## WHAT IS NEEDED
Your job with the data below is to output exactly the lines from the one holding "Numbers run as" down to the one holding "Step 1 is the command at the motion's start", both included, and no others.

## DATA EXTRACTS
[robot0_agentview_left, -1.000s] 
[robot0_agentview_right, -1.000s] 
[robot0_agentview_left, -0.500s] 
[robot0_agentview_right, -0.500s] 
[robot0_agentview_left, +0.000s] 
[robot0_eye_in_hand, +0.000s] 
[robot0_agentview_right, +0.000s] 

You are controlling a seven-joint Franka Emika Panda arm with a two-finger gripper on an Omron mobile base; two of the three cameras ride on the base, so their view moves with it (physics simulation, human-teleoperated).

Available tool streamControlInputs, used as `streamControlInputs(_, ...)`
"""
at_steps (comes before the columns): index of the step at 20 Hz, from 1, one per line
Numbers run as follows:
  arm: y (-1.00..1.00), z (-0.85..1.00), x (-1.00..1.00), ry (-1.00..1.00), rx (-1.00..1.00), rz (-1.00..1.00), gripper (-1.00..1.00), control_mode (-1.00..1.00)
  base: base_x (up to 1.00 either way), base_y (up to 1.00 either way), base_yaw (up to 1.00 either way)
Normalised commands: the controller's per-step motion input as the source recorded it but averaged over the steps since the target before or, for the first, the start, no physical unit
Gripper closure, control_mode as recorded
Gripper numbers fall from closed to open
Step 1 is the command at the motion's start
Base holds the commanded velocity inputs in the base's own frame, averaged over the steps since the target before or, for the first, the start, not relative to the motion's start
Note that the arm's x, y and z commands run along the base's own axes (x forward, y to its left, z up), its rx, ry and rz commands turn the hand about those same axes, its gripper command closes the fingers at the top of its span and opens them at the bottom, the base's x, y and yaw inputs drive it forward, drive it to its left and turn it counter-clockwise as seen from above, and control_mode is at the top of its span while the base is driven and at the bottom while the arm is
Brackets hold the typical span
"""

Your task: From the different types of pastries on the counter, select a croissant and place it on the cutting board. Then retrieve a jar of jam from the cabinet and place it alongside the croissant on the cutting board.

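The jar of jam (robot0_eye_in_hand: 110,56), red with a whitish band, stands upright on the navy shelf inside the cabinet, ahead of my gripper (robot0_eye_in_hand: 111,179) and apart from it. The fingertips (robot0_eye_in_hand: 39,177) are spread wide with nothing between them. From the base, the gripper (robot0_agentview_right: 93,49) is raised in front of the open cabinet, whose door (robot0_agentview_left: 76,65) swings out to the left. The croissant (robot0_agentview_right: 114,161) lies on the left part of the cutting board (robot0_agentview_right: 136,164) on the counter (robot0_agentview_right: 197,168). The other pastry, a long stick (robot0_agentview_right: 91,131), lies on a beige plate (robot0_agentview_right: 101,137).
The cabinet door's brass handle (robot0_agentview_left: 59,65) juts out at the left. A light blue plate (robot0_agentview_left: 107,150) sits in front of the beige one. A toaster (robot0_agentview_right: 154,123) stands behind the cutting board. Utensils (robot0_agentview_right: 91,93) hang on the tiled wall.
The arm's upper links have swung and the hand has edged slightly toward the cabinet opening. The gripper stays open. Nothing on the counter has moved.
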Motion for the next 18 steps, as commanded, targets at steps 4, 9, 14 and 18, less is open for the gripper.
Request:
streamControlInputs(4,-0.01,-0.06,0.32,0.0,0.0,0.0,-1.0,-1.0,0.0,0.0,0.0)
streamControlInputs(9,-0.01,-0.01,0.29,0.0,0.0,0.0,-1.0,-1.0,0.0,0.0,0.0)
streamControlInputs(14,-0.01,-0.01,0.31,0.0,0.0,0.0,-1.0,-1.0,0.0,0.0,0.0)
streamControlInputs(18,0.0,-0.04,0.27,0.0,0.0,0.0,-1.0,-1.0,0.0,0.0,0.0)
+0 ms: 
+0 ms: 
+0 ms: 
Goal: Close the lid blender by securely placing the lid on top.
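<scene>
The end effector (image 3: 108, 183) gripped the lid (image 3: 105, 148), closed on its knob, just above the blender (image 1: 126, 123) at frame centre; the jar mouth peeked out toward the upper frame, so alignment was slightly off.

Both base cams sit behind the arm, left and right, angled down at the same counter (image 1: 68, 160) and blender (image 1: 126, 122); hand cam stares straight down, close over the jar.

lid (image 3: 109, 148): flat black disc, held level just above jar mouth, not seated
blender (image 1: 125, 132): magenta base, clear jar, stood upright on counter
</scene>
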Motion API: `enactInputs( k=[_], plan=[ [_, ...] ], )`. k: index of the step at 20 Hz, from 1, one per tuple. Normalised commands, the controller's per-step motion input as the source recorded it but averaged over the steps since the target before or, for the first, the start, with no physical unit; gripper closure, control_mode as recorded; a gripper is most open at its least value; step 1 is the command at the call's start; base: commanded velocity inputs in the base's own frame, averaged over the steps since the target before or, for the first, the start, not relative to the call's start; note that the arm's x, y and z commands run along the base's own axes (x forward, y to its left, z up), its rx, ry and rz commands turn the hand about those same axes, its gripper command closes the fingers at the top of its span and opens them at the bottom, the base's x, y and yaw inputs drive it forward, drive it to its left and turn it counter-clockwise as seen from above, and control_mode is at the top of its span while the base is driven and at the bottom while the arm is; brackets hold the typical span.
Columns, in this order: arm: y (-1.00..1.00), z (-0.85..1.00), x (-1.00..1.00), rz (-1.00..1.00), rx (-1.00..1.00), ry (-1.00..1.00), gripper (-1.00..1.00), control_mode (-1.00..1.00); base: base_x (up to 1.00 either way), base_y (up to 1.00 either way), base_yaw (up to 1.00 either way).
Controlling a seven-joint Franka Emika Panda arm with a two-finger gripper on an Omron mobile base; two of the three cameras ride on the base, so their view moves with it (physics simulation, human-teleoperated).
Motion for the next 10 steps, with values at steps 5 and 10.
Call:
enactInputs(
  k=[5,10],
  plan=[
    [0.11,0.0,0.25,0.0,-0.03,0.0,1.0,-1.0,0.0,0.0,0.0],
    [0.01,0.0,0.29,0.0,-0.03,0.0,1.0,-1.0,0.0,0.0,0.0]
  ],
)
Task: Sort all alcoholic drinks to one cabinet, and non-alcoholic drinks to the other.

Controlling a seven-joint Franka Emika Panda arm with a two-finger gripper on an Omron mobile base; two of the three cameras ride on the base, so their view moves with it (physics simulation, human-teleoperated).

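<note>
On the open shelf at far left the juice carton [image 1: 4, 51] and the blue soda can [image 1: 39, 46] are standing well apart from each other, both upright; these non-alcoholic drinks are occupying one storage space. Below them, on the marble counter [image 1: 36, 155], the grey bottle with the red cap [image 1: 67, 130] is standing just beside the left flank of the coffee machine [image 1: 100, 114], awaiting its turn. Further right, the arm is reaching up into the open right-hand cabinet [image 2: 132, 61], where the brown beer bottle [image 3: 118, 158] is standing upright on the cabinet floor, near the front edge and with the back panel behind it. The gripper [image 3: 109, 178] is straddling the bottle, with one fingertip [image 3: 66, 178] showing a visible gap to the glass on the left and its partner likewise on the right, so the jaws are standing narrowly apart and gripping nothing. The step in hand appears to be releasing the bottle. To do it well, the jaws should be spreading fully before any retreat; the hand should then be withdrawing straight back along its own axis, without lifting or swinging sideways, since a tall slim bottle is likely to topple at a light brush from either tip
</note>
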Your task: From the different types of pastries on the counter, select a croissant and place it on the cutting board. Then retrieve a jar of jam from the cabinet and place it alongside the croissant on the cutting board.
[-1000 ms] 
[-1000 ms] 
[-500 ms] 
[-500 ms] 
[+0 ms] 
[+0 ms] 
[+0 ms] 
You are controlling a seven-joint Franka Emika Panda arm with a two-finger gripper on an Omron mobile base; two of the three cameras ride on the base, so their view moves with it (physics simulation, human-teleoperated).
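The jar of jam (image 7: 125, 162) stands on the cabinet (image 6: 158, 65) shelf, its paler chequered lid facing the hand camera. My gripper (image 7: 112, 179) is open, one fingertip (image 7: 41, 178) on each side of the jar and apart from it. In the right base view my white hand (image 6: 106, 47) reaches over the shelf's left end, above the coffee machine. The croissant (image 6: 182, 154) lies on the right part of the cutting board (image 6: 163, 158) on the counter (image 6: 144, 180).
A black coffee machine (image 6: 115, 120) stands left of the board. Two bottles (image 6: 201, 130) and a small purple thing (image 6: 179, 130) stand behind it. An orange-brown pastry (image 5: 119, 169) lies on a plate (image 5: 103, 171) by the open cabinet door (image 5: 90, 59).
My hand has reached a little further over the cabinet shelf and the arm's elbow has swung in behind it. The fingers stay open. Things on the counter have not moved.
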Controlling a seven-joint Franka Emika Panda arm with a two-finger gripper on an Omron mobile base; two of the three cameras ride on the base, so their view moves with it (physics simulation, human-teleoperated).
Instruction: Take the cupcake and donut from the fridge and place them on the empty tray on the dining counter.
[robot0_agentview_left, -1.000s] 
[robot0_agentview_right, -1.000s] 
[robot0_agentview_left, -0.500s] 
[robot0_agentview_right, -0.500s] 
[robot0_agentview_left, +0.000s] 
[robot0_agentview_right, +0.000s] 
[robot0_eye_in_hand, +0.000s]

## RESPONSE TO THE EXERCISE
Numbers run as follows:
  arm: y (-1.00..1.00), z (-0.85..1.00), x (-1.00..1.00), ry (-1.00..1.00), rx (-1.00..1.00), rz (-1.00..1.00), gripper (-1.00..1.00), control_mode (-1.00..1.00)
  base: base_x (up to 1.00 either way), base_y (up to 1.00 either way), base_yaw (up to 1.00 either way)
Normalised commands: the controller's per-step motion input as the source recorded it but averaged over the steps since the target before or, for the first, the start, no physical unit
Gripper closure, control_mode as recorded
Gripper numbers fall from closed to open
Step 1 is the command at the motion's start

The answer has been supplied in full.